(Extracted data entries)
-=-=-
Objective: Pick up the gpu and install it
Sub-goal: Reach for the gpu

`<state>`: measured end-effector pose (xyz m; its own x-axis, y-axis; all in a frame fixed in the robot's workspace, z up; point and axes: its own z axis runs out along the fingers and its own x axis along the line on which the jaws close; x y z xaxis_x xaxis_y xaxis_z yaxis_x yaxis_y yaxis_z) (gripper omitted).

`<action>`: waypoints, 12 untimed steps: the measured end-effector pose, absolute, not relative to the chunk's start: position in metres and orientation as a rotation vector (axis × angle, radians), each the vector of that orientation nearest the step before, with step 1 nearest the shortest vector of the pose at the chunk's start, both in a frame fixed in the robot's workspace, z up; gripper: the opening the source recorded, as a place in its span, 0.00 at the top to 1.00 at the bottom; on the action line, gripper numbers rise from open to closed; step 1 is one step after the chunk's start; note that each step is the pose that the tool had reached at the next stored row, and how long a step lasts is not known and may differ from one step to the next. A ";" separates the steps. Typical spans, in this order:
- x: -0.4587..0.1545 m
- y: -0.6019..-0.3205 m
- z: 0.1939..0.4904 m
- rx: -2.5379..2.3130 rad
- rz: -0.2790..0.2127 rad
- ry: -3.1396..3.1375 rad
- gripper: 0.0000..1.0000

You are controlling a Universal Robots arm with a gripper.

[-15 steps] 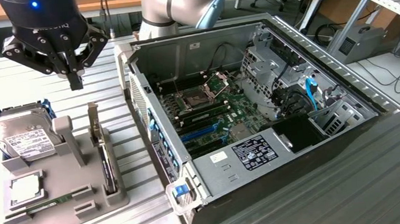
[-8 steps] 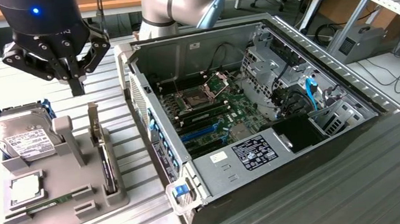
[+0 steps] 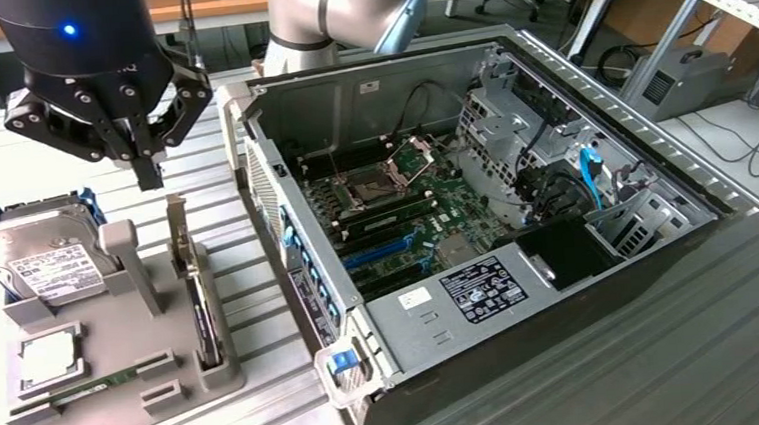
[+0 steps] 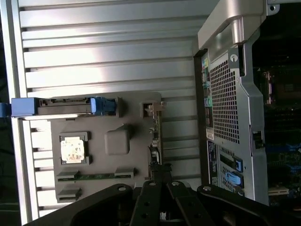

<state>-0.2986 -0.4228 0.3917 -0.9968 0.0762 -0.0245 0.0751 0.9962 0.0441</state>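
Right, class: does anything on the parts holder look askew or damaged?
Nothing stands out. The gpu stands upright in its slot on the gray holder, and the hard drive rests in its cradle.

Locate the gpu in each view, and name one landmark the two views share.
Exterior view: the gpu stands on edge along the gray holder's side nearest the computer case, toward the exterior view's left.
Wrist view: the gpu shows edge-on as a thin strip on the holder's side facing the case.
Shared landmark: the square silver chip lying flat in the holder.
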 end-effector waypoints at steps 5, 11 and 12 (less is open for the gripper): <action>-0.299 -0.427 0.392 0.118 0.067 3.113 0.89; -0.299 -0.432 0.392 0.118 0.067 3.112 0.89; -0.299 -0.433 0.392 0.118 0.067 3.113 0.89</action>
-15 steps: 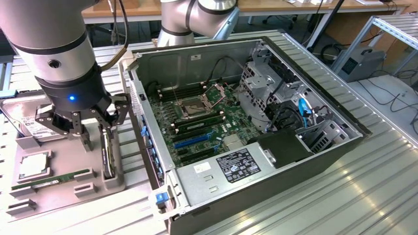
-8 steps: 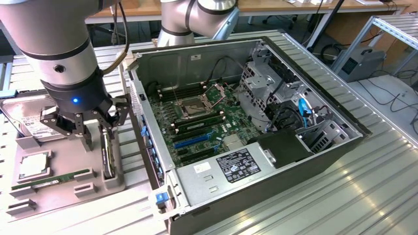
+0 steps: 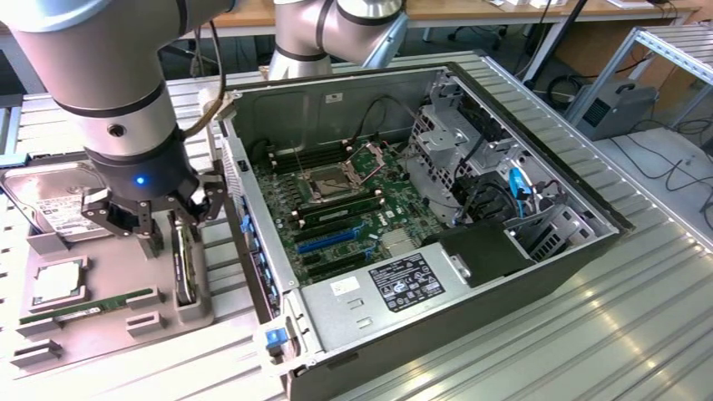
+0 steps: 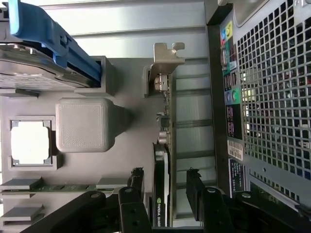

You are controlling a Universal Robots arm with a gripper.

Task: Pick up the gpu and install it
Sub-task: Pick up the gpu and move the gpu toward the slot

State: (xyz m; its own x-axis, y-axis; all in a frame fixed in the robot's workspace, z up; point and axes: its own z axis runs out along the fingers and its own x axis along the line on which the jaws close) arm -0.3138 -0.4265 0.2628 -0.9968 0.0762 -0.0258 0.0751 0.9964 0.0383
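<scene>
The gpu (image 3: 184,269) stands on its long edge in a slot of the grey holder tray (image 3: 106,342), just outside the open computer case (image 3: 446,209). In the wrist view the gpu (image 4: 162,167) shows its black cover, green board edge and silver bracket (image 4: 165,60) at the far end. My gripper (image 3: 175,224) hangs straight over the card. Its jaws are open, and the black fingers (image 4: 137,182) stand one on each side of the card without touching it. The gripper (image 4: 165,177) straddles the end away from the bracket.
The tray also holds a hard drive (image 3: 50,200), a CPU (image 3: 56,284) and a green memory stick (image 3: 89,307). Inside the case lies the motherboard (image 3: 334,217) with a blue slot (image 3: 323,241). The case's perforated rear wall (image 4: 272,97) is close beside the card.
</scene>
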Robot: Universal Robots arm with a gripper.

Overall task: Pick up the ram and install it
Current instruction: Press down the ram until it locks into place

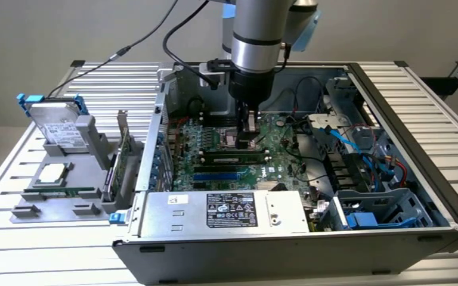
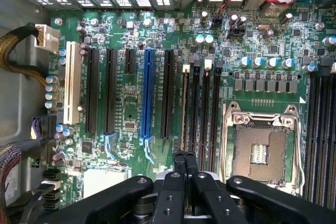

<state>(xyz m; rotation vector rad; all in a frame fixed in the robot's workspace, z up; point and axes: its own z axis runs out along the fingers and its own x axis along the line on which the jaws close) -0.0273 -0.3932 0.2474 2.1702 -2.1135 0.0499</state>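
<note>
Over the motherboard (image 2: 131,103), inside the open PC case (image 1: 443,196), the gripper (image 2: 185,160) has its fingers (image 2: 179,163) pressed together just above the memory slots, holding nothing. The ram (image 1: 231,159) appears seated in a slot below them. Pressing off-centre could leave one end unlatched. The CPU socket (image 2: 261,153) and loose cables (image 1: 348,140) crowd close by.

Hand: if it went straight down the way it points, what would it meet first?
Probably the memory slots on the motherboard, directly beneath the shut hand; how far off they are is unclear.
</note>
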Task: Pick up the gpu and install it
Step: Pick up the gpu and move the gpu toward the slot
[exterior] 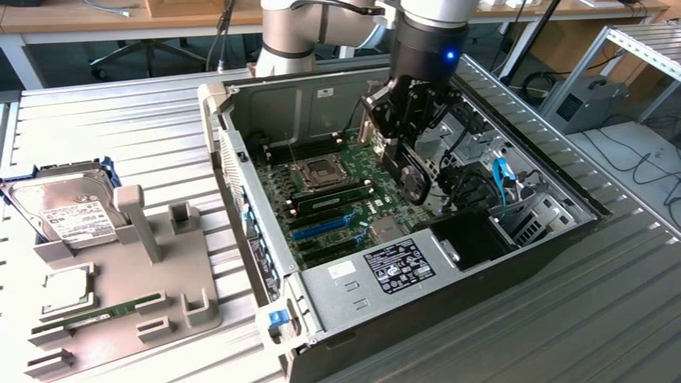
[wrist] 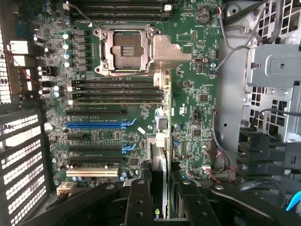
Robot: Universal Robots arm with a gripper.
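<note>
A ribbed metal worktop [exterior: 127,136] carries an open black computer case [exterior: 553,239] lying on its side, its interior facing up. A Universal Robots arm [exterior: 426,40] reaches down into the case from above. The green motherboard [exterior: 340,199] [wrist: 197,84] covers the case floor. Well apart from the case, at the exterior view's left, a grey holder [exterior: 159,239] stands on the worktop. A silver hard drive [exterior: 69,211] with a white label sits propped in the holder, a square processor chip [exterior: 66,289] lies below it, and a narrow green RAM stick [exterior: 101,313] lies in a groove near the holder's front edge. Inside the case, the end effector [exterior: 403,148] [wrist: 159,193] is closed on the gpu [exterior: 413,177] [wrist: 159,162], gripping the flat black card by its upper part. The card hangs on edge over the motherboard. It is just beside the CPU socket [exterior: 319,171] [wrist: 124,49], on the exterior view's right of it, and between the socket and the drive bays with their cables. In the wrist view the dark fingers [wrist: 140,200] flank the card, which shows edge-on as a thin strip running crosswise to the long expansion slots. The blue slot [wrist: 96,125] [exterior: 324,226] among them is unoccupied. Whether the card's lower edge touches the board cannot be told.
</note>
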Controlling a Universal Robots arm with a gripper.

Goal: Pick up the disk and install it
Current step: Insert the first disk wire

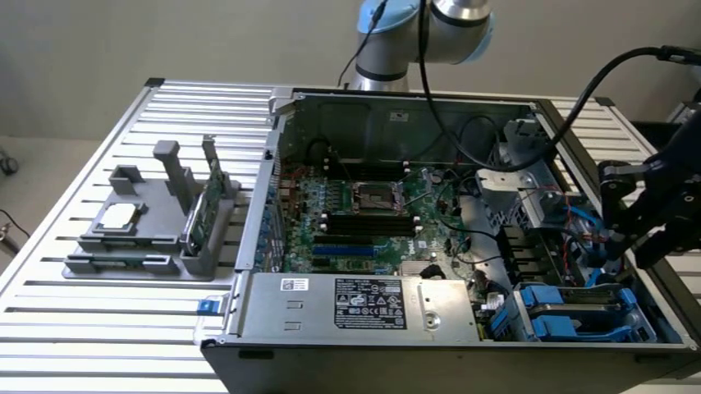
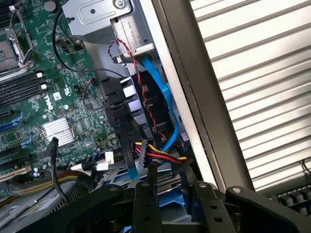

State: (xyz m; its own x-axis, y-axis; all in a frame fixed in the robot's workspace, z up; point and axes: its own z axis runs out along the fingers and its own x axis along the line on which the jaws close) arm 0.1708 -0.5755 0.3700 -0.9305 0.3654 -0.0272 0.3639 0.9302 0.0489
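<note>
**Open computer case point(image 1: 258, 205): gripper point(image 1: 629, 256) low over the drive bay point(image 1: 641, 324), corner at the exterior view's right.**

The disk point(image 1: 575, 312) is taken to be the blue-railed unit lying flat in that bay, just under the gripper. Whether it is clamped or released cannot be told. Risks: the rails could be jammed if pressed in tilted. The blue data cable point(image 2: 165, 104) and the red-yellow-black power leads point(image 2: 163, 156), just beside the gripper, could be snagged or pinched. The long axis is judged to run along the case's near edge. Which end leads cannot be told.
</note>
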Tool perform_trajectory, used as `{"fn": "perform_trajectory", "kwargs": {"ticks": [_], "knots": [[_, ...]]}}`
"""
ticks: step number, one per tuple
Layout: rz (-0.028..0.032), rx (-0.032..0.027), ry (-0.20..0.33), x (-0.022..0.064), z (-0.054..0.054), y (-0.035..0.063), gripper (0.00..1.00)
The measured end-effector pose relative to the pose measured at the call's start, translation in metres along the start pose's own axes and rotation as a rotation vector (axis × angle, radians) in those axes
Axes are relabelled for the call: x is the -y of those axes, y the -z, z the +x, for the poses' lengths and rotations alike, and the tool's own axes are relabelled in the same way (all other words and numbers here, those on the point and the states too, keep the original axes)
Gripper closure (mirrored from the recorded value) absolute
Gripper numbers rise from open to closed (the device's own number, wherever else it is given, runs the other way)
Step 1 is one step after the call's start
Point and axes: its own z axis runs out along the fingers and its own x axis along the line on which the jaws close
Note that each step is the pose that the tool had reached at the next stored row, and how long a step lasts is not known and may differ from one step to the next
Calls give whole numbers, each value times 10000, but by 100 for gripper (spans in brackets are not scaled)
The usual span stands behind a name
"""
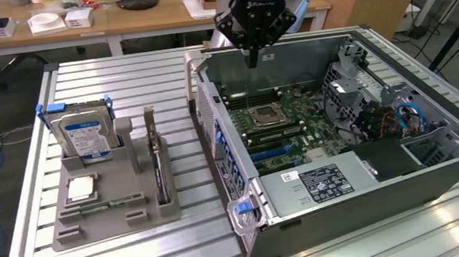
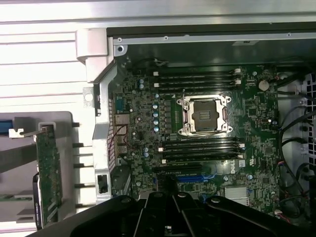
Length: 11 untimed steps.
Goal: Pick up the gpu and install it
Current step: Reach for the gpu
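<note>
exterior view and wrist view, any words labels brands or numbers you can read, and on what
Nothing can be read for sure.
Hard drive label: blue and white, print too small.
Power supply label: blurred.
White sticker beside it: blurred.
Motherboard markings: too small.

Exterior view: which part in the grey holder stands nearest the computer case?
The thin dark card, upright on the holder's side toward the case; the labelled hard drive stands farther off.
</note>
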Motion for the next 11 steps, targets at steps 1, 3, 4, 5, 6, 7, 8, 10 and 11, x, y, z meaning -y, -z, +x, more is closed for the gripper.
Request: {"fn": "perform_trajectory", "kwargs": {"ticks": [1, 3, 4, 5, 6, 7, 8, 10, 11], "knots": [[0, 0, 0, 0, 3, 0, 89], [1, 0, 1, 1, 9, 0, 89], [0, 0, 1, 1, 11, 0, 89], [0, -1, -1, 1, 16, 0, 89], [1, 0, 0, 2, 20, 0, 89], [0, 0, 0, 2, 24, 0, 89], [0, 0, 0, 2, 29, 0, 89], [1, 0, 0, 3, 41, 0, 89], [1, 0, 0, 3, 46, 0, 89]]}}
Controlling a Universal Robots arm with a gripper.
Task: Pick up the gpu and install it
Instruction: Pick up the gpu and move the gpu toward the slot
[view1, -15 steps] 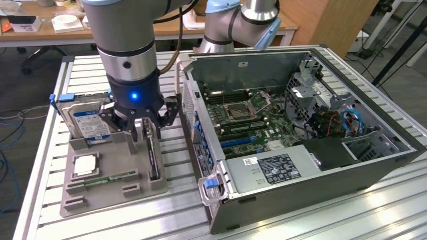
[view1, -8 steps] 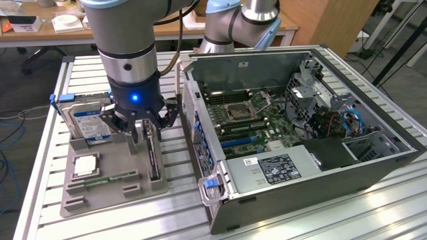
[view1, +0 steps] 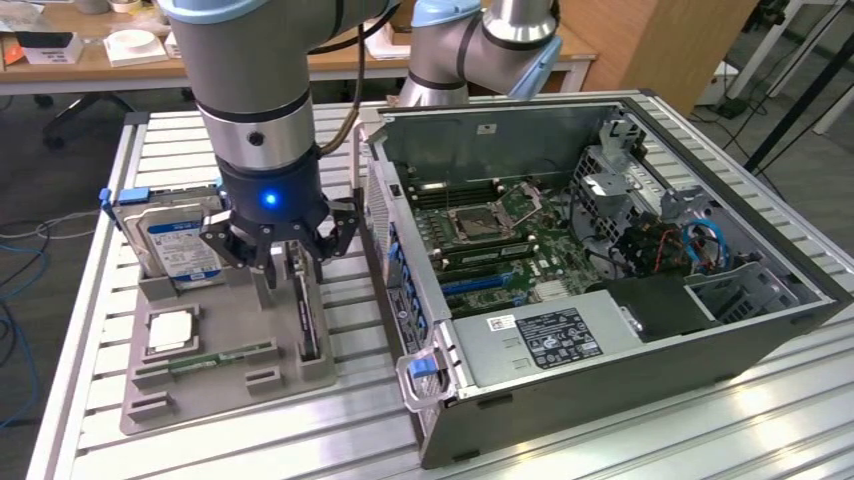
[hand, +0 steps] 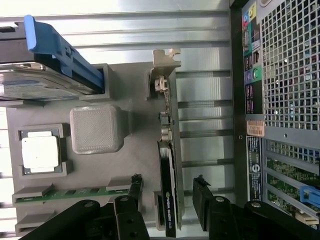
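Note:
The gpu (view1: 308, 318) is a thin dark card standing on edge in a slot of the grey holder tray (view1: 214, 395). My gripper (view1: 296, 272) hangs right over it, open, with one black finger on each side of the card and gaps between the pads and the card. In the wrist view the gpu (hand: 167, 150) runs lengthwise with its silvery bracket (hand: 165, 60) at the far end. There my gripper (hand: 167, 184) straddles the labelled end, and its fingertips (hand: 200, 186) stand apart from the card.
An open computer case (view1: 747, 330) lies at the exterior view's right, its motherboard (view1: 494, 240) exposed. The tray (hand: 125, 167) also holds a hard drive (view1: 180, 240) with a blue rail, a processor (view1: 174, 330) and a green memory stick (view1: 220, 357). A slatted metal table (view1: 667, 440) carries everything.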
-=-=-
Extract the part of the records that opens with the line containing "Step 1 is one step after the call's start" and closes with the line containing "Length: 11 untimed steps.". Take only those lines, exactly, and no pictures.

Step 1 is one step after the call's start
Point and axes: its own z axis runs out along the fingers and its own x axis along the line on which the jaws close
Note that each step is the pose that the tool had reached at the next stored row, and how long a step lasts is not known and may differ from one step to the next
Calls give whole numbers, each value times 10000, but by 100 for gripper (spans in brackets are not scaled)
The usual span stands behind a name
"""
Length: 11 untimed steps.

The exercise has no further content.